In the Middle Bronze Age Crete, sealing systems were used to account for trading or exchange of goods. Hieroglyphic script and Linear A (2000-1900 BC) and Linear B developed over time into the Greek alphabet which is so visually enigmatic. This is language that evolved from simple drawn marks and symbols. Why have we felt this urge to express and communicate using material to represent our ideas?
The stirring images and atmosphere of physical objects from civilizations gone before sometimes appear in my work. I enjoy the idea that when visiting an ancient site, a kind of time travelling can seem to occur, a rushing of images, physical responses to material and matter. Many of my paintings are landscape based expressing the conversational and dynamic relationship between the environment and ourselves.
Beauty and terror always, mortality, immortality. What are we? Half animal, half angel, bound by gravity yet lifted by conscious direction or movement. Caught between, failing, falling, overcoming and always at the edge of our own experience and understanding.
I love the contrast of earthy tones, umbers, deep greys set against hazy electric blues like the moonlight or sea mist in winter here... or when walking noticing the bright pink of a single flower sticking out of the dark clay.
Helen Garrett is a West Dorset artist who uses the earthly and elemental material of oil paint to find form for her ideas. Throughout her artistic career Helen has been inspired by ancient landscapes and archaeological finds - enjoying the imaginative processes that they can ignite. She draws a parallel with her creative process in which she discovers and reveals forms and hidden landscapes within the ground of her paintings.
Helen states that before we can ask ourselves to care for the environment and preserve life, do we need to remind ourselves what is lovable about our own species, what are we preserving and protecting, what is there to love?
Without personal meaning there is no desire or drive to act. Without openness there can be no empathy. Without love there can be no hope.
She therefore brings to her teaching a dimension of deeper dialogue and reflection around these ideas bringing the attention of her groups towards the astonishing beauty of natural form, diversity, and the unique perception and value of every individual.
Public museums are precious and essential places where we can step out of our lives, our own time for a moment and imagine other ways of living or representing our inner landscape of meaning and community.
I believe that when certain conditions are present, we flourish and have an inherent desire for harmony and connection and believe this to be the basis of human nature. Sometimes a kind of connection, which may be described as communion, occurs where words fall away.
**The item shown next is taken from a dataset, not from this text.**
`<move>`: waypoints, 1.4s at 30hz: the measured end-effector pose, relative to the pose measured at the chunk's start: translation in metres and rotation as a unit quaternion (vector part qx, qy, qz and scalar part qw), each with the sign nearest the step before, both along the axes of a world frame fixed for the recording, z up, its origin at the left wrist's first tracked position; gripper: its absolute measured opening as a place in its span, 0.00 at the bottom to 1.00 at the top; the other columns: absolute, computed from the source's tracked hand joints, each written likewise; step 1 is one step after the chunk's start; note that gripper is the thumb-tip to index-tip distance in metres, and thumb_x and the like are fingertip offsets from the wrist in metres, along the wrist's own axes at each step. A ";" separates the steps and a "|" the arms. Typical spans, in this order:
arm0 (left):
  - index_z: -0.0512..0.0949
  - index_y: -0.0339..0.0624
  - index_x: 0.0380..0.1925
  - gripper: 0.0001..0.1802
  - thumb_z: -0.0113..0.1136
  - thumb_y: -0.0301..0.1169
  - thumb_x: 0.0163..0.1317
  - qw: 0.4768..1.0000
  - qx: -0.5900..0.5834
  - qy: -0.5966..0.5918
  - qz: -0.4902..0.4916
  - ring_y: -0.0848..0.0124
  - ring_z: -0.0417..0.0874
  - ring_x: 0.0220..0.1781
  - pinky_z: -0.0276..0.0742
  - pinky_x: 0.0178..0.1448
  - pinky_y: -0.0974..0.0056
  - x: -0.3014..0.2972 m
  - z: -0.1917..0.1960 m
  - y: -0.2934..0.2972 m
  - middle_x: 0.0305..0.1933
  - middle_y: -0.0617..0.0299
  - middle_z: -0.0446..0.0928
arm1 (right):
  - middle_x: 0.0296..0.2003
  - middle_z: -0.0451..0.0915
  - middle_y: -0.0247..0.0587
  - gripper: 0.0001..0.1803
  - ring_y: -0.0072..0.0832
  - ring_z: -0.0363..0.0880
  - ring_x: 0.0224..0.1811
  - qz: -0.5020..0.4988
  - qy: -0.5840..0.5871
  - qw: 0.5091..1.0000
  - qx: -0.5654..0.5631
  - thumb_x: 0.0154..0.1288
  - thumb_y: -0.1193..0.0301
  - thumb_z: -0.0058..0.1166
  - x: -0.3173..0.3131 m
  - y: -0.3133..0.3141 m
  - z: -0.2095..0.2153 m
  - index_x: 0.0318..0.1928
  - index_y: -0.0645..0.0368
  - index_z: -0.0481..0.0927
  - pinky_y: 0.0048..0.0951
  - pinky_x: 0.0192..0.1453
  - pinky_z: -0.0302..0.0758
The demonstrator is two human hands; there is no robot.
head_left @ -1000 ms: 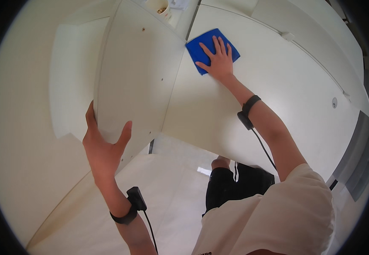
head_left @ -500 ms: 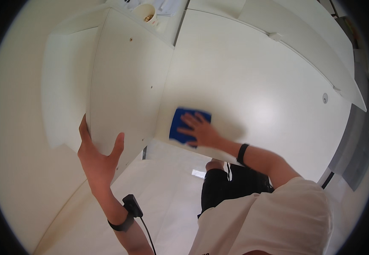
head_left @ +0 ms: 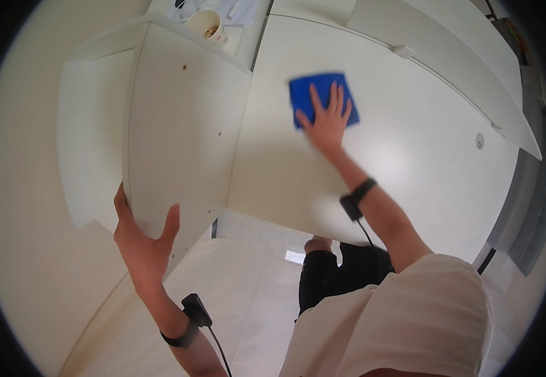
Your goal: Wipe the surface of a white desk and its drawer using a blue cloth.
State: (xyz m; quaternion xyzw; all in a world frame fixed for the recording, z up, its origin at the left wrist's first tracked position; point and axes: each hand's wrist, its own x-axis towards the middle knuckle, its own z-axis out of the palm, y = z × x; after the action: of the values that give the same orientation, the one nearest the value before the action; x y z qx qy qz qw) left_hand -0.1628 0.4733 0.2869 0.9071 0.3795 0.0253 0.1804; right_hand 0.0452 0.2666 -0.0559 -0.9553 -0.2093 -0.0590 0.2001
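A blue cloth (head_left: 320, 88), folded into a rough square, lies on the white desktop (head_left: 405, 163) toward its far left part. My right hand (head_left: 329, 125) presses flat on the cloth with fingers spread. At the left, my left hand (head_left: 144, 245) grips the near edge of a white cabinet (head_left: 178, 132). Its thumb lies against the panel with small screw holes, while the fingers wrap round the outer edge, their tips partly hidden.
A paper cup (head_left: 205, 28) with small brown bits inside stands behind the cabinet, beside white papers (head_left: 238, 9). A raised white panel (head_left: 449, 56) runs along the desk's far edge. A round cable-hole cover (head_left: 479, 141) sits at the right.
My right hand has slid the blue cloth away from the near left edge, farther back and to the right. My left hand keeps its place on the cabinet.
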 end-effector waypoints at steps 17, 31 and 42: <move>0.64 0.39 0.69 0.43 0.76 0.34 0.55 1.000 0.000 -0.007 -0.024 0.48 0.86 0.56 0.80 0.61 0.54 0.001 -0.005 0.000 0.55 0.44 0.83 | 0.77 0.59 0.51 0.38 0.49 0.51 0.82 0.235 0.035 0.971 0.036 0.63 0.43 0.61 0.021 0.007 -0.006 0.73 0.33 0.70 0.59 0.81 0.47; 0.64 0.37 0.69 0.42 0.74 0.33 0.57 0.999 0.005 -0.005 -0.033 0.49 0.86 0.55 0.79 0.62 0.55 0.009 -0.004 -0.001 0.54 0.44 0.83 | 0.80 0.50 0.59 0.38 0.50 0.43 0.84 0.374 0.194 0.906 -0.041 0.68 0.49 0.58 -0.190 0.034 0.015 0.75 0.46 0.66 0.61 0.82 0.44; 0.63 0.37 0.70 0.43 0.74 0.33 0.56 1.000 -0.021 -0.003 -0.021 0.49 0.85 0.55 0.78 0.62 0.55 0.013 -0.006 -0.004 0.55 0.44 0.82 | 0.78 0.57 0.51 0.36 0.46 0.50 0.82 0.094 -0.002 0.995 -0.021 0.68 0.42 0.57 0.079 -0.028 -0.006 0.74 0.31 0.68 0.59 0.80 0.47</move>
State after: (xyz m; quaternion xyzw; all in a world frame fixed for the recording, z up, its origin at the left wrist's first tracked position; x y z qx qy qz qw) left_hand -0.1501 0.4688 0.2813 0.9109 0.3600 0.0160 0.2011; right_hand 0.1247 0.2384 -0.0619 -0.9354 -0.2993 -0.0375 0.1847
This is endlessly mysterious.
Art in all its forms opens us to meaning beyond the confines of society, connects us in a healthy way, strengthening community and igniting growth in human culture. Perhaps most importantly though, Art offers us a view of shared human experience – which can bring empathy and hope.
ANGEL OF A FLAMING STAR by Helen Garrett
This painting, as some of Helen’s others, offers an imagined emotional landscape filled with implications of other beings or other senses of existence. When not just looking at it but watching it, the floating imagery offers mysterious others, as though spirits or energies attempting to escape the pigments which hold them in. It is compelling and upsetting, demanding that we admit to the existence of some energies deep within the world we may share with our unknown selves.